Entries shown >>
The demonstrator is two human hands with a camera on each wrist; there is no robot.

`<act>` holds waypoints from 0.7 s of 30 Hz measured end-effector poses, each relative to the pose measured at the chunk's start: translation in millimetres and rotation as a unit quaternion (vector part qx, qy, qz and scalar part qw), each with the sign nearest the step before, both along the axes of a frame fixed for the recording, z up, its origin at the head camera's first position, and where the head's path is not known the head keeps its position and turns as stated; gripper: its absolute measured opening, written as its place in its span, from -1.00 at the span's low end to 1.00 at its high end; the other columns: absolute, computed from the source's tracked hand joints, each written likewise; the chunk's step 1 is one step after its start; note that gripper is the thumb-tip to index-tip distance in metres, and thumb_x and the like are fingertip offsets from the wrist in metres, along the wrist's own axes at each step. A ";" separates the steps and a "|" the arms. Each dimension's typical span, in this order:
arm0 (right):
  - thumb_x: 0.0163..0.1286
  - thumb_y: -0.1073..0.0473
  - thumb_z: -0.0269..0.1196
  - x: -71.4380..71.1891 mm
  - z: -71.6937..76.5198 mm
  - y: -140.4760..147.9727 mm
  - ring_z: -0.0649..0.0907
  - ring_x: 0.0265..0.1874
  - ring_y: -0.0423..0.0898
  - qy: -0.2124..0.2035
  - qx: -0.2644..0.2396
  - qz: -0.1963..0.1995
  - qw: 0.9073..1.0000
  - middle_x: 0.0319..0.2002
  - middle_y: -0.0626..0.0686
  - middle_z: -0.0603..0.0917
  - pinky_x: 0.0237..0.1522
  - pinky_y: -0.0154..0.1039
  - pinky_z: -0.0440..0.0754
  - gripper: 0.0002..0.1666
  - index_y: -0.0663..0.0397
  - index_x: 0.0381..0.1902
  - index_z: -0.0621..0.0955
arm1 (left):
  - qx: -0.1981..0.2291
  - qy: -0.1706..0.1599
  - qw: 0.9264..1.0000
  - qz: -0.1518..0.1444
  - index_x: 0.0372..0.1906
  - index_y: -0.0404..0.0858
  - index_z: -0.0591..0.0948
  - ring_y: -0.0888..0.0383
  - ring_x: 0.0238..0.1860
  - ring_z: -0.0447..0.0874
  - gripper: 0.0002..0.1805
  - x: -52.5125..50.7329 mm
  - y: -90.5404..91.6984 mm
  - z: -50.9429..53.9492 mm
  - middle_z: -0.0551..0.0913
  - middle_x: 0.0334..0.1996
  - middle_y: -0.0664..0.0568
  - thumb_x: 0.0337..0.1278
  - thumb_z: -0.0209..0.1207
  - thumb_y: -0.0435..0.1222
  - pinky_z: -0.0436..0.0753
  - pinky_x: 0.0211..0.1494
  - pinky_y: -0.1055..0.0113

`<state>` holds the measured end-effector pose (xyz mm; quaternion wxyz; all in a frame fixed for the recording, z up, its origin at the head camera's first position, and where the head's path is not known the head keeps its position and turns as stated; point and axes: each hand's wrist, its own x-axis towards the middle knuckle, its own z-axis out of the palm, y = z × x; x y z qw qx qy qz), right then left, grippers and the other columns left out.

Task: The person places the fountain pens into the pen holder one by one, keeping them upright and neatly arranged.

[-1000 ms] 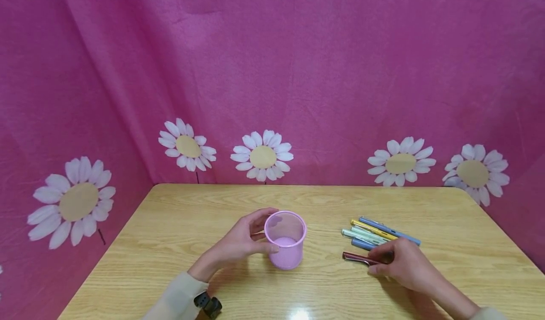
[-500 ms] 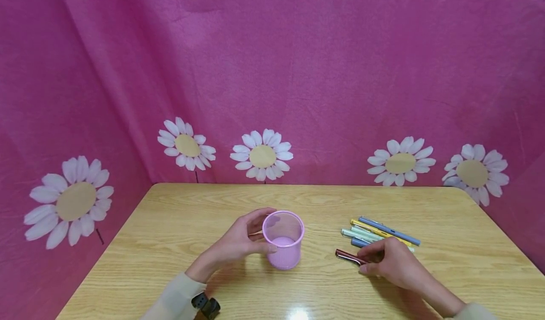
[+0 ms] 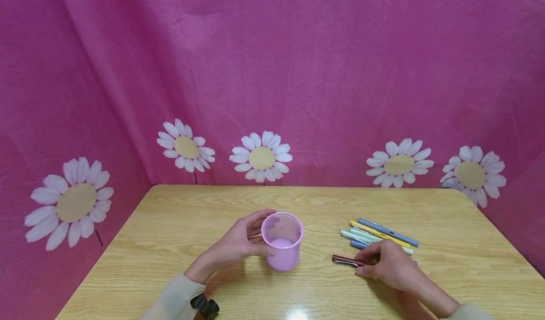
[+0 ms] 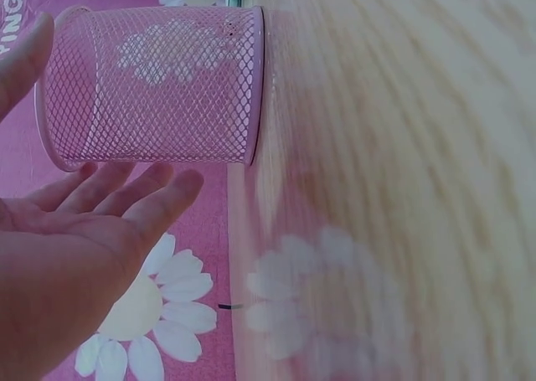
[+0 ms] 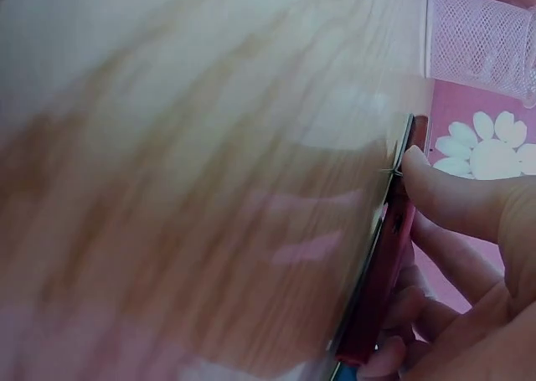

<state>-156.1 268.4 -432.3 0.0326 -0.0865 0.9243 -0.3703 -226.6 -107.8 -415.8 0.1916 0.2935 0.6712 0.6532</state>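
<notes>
A pink mesh cup (image 3: 284, 256) stands upright on the wooden table. My left hand (image 3: 238, 242) is curved around its left side, thumb at the front and fingers behind; in the left wrist view the hand (image 4: 75, 255) has its fingers along the mesh cup (image 4: 159, 88). To the right, my right hand (image 3: 393, 268) pinches a dark red pen (image 3: 344, 261) between thumb and fingers, low over the table. The right wrist view shows the red pen (image 5: 381, 280) in the right hand (image 5: 469, 255), close to the surface.
Several pens lie side by side behind my right hand: a blue one (image 3: 398, 235), a yellow one (image 3: 368, 229) and a light green one (image 3: 350, 235) among them. A pink cloth (image 3: 323, 74) with white flowers hangs behind the wooden table (image 3: 204, 198).
The right hand has moved left with the red pen, away from the other pens and nearer to the cup. The left hand and the cup have shifted slightly left.
</notes>
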 end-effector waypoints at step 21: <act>0.05 0.15 0.69 3.6 1.4 -4.3 0.62 -0.34 -0.15 -0.025 -0.005 -0.046 0.999 -0.35 -0.10 0.79 -0.37 -0.32 0.54 -0.66 0.08 -0.22 0.84 | -0.017 -0.008 1.000 -0.016 0.63 -0.43 0.16 -0.33 0.48 0.33 -0.01 -3.2 -1.5 0.6 0.39 0.48 -0.33 0.18 0.44 -0.47 0.33 0.51 -0.15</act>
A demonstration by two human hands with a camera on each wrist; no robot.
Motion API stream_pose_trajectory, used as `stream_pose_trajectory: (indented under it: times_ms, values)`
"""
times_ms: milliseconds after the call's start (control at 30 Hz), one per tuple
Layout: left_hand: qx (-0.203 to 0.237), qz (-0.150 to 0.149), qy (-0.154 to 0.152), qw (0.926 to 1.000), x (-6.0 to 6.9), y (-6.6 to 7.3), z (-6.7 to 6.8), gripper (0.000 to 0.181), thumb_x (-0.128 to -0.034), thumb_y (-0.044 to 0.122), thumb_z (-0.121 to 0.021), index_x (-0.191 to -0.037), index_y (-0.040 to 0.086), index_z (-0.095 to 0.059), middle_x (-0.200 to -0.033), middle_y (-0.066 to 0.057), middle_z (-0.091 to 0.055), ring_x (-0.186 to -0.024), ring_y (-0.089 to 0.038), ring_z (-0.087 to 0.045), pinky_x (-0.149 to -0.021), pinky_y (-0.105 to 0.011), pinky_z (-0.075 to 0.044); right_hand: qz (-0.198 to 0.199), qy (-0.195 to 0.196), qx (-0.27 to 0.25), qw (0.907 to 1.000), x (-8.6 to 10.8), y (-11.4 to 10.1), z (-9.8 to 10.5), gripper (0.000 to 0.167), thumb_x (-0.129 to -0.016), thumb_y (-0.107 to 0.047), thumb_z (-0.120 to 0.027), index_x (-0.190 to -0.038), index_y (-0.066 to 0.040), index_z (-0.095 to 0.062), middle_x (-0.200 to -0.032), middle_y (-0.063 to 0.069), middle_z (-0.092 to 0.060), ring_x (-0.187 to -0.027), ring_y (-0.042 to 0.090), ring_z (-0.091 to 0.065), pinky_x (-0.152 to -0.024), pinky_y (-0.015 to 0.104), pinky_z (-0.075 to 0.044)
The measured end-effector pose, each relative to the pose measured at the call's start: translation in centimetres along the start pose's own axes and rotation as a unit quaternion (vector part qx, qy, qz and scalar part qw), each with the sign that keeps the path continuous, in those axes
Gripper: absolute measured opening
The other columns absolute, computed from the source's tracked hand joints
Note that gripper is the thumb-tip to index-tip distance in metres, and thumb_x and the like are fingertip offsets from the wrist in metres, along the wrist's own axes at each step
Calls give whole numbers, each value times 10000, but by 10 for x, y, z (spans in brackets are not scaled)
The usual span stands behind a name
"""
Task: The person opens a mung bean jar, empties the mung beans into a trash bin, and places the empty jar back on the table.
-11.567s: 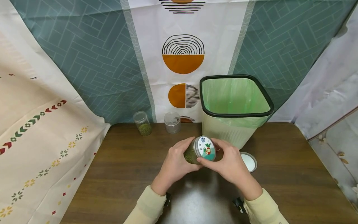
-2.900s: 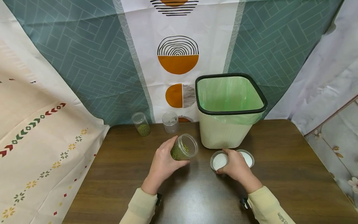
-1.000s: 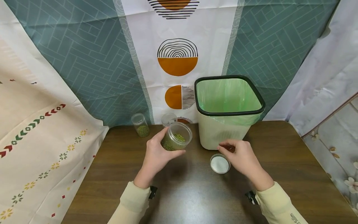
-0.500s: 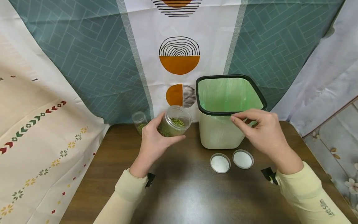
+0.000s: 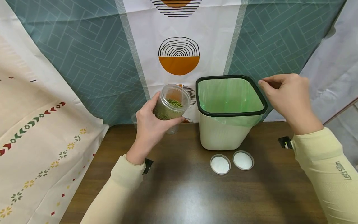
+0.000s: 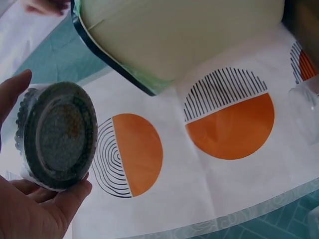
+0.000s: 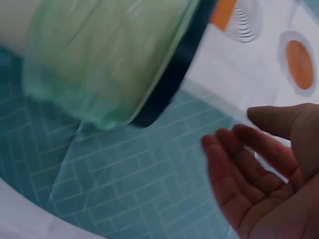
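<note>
My left hand (image 5: 146,129) grips a clear jar (image 5: 167,111) part-filled with small green beans. Lidless, the jar tilts with its mouth toward the bin (image 5: 221,133), left of the bin and raised above the table. In the left wrist view, the jar's round base (image 6: 65,137) faces the camera. Beyond the bin's right rim hovers my right hand (image 5: 292,99), its fingers loosely bent and holding nothing; the right wrist view shows thumb and fingers (image 7: 234,179) apart. Two round lids (image 5: 220,165) lie white side up before the bin.
The bin has a black rim (image 5: 233,114) and a pale green liner. Behind the left hand, two clear jars stand at the table's back edge, mostly hidden: one jar (image 5: 172,130) below the held one, another (image 5: 134,119) further left. Patterned cloth (image 5: 92,56) hangs behind.
Earlier both hands held the lidded jar; its lid now lies on the table. My left hand has lifted the jar. The right hand has risen from the lids, moving right past the bin.
</note>
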State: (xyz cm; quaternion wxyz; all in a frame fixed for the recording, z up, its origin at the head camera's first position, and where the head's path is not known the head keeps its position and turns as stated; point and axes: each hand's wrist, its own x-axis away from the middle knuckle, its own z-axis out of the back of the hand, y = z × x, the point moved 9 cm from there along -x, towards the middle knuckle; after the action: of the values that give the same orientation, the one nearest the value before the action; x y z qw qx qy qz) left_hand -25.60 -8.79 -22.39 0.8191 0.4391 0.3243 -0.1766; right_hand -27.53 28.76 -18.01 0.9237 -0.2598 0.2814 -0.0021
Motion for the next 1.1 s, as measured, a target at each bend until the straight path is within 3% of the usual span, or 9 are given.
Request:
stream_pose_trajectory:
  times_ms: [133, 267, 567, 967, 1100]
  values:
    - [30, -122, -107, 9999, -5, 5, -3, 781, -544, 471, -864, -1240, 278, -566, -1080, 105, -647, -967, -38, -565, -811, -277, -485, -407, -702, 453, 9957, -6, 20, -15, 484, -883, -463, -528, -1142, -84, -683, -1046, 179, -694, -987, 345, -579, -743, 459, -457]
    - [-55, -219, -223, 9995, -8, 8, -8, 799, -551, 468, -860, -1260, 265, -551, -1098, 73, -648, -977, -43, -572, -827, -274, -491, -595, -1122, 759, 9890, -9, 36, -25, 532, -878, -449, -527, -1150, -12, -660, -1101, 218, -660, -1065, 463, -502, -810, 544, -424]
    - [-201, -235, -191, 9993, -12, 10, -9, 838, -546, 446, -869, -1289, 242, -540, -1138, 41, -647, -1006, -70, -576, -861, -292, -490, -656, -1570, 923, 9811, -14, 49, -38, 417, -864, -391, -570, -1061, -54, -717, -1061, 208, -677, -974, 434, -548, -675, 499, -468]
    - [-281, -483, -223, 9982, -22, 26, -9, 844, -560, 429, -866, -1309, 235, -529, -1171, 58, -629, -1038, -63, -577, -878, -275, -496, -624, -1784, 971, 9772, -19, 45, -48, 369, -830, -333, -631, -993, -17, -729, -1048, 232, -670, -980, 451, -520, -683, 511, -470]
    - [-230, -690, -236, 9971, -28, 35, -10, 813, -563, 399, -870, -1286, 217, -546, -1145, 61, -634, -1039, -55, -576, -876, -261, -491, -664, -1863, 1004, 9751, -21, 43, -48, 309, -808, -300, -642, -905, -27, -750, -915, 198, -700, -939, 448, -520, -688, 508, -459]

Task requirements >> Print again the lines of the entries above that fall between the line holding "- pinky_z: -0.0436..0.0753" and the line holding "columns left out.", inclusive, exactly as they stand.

Problem solution >>
  - pinky_z: -0.0436..0.0753
  - pinky_x: 0.0211..0.1494
  - pinky_y: -0.1055..0.0113

`<state>` holds the measured end-effector pose (xyz mm; quaternion wxyz; all in a frame fixed for the recording, z up, its origin at the head camera's first position, and where the head's path is not known the head keeps its position and turns as stated; point and axes: each hand's wrist, its own x-axis towards the middle knuckle, its own z-axis out of the palm, y = z × x; x y z qw qx qy qz), right then left, grippers and the other columns left out.

The response to this exercise is complete.